How I built MagistrOS the intelligent teacher assistant for classroom

MagistrOS, MagistrOS app, is my most ambitious project so far. It helps teachers spot early warning signs in their classrooms, like students slipping behind. It connects to Google Classroom to import data, and it is fully GDPR-compliant: data stays in the EU, and student data is never exposed.
It can create lessons and assignments from URLs, PDFs, or plain text, while keeping student data inside the classroom context.
At the core of MagistrOS is Magi, a smart chatbot that can answer questions about classroom data, draft parent reports based on grounded real data, and even add behavioral logs for students.
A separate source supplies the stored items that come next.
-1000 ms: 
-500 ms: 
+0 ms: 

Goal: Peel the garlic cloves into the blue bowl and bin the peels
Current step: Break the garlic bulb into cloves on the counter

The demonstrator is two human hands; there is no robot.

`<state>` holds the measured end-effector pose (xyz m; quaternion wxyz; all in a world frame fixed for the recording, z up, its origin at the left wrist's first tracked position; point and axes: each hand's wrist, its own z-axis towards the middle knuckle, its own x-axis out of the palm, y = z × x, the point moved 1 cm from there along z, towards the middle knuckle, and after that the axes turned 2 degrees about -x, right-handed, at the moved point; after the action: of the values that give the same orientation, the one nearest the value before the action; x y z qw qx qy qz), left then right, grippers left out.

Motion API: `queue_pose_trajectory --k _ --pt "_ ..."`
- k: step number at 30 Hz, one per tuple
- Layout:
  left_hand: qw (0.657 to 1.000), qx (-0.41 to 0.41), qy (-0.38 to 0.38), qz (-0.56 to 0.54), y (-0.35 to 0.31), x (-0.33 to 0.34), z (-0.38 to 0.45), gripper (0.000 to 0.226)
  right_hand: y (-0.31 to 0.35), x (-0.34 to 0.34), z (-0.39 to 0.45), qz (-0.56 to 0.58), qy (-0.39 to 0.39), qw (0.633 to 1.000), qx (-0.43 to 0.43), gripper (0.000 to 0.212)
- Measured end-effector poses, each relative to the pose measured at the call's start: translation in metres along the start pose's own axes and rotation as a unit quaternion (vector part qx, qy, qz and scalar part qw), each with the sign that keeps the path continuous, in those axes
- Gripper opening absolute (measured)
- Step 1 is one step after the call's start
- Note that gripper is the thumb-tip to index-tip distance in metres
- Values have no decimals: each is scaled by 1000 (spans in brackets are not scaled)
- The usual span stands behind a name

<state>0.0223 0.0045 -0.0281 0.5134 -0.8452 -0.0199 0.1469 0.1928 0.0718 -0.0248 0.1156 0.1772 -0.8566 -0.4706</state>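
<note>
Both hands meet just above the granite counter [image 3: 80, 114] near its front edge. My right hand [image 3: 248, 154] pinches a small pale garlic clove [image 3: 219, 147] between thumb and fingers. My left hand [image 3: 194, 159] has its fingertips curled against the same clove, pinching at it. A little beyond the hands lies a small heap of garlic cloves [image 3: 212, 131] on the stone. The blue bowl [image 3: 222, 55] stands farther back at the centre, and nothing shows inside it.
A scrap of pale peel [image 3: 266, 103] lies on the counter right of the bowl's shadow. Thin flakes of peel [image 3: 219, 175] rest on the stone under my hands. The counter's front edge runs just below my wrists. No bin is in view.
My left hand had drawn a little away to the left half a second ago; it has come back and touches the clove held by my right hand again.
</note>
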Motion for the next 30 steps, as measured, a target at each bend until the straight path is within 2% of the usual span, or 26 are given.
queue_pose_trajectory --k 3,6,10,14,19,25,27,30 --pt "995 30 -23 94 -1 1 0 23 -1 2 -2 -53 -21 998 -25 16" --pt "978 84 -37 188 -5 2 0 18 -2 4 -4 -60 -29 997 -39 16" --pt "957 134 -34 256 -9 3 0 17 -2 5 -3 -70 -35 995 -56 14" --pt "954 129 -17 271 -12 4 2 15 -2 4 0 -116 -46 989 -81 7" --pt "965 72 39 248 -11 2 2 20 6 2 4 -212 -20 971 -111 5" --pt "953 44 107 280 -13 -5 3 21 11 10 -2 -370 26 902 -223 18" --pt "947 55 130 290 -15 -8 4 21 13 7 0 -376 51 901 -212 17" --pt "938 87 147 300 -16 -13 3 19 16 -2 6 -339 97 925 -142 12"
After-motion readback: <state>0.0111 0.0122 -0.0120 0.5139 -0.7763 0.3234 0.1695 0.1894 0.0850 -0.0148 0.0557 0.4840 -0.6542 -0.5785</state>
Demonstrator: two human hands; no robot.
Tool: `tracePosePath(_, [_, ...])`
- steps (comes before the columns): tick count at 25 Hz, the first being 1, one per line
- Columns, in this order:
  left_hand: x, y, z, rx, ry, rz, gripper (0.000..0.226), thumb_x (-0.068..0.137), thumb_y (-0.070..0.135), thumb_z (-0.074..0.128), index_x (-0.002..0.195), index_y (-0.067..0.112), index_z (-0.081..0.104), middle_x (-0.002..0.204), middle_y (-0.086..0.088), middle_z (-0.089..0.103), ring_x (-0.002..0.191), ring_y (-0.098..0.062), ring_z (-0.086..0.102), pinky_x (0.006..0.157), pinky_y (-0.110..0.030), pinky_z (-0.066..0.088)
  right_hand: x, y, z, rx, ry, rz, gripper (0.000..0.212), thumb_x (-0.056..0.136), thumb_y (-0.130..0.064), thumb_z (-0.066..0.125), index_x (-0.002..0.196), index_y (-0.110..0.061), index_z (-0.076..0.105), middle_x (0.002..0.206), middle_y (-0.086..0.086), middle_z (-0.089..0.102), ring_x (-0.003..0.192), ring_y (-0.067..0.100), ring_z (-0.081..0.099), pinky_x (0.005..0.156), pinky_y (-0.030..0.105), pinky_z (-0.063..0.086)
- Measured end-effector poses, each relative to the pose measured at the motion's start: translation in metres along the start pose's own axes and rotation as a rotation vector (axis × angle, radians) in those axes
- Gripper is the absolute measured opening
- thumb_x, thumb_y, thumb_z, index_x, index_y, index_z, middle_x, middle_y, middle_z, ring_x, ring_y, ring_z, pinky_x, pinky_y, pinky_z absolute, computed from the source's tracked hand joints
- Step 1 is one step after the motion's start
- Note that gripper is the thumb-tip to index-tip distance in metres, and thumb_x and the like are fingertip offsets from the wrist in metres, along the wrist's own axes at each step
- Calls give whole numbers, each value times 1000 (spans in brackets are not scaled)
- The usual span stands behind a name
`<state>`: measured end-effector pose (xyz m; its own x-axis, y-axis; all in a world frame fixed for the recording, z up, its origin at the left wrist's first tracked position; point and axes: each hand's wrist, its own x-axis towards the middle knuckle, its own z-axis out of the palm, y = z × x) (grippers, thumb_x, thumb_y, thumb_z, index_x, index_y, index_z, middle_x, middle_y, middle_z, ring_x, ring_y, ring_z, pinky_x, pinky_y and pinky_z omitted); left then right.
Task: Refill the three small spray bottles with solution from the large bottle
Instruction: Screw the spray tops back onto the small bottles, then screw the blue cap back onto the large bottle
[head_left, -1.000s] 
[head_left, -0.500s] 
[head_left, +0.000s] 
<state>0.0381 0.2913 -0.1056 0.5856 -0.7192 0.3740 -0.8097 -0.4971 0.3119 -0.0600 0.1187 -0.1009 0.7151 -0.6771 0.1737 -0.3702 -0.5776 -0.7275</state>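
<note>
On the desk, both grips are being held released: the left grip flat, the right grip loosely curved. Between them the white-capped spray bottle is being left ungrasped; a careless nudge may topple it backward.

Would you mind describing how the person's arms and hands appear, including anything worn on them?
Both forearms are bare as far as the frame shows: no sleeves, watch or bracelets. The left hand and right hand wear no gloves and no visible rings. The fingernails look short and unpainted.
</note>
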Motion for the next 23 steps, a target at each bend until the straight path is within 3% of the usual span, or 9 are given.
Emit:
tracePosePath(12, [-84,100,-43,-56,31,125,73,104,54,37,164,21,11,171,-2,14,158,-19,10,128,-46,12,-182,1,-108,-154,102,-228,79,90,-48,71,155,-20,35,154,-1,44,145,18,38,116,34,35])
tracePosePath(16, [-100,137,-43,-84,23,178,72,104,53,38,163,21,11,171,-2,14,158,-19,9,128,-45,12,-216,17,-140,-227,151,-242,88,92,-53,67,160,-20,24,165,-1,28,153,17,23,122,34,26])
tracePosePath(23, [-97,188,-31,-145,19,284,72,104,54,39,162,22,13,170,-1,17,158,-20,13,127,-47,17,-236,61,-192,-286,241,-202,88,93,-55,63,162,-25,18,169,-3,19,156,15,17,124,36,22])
I built MagistrOS because I wanted to learn what RAG really is and how it works behind the scenes. Wrappers hallucinate, and when it comes to sensitive K-12 data, doing things properly is critical. I also run QuizGeniusAI, which has grown organically to 650 users (many of them teachers), so I wanted to extend that concept beyond simple quizzes.
I used two main skills for this project, rag-engineer and rag-implementation. I wanted to compare how they performed during planning vs. execution, and also see whether Codex or Claude Code handled RAG better.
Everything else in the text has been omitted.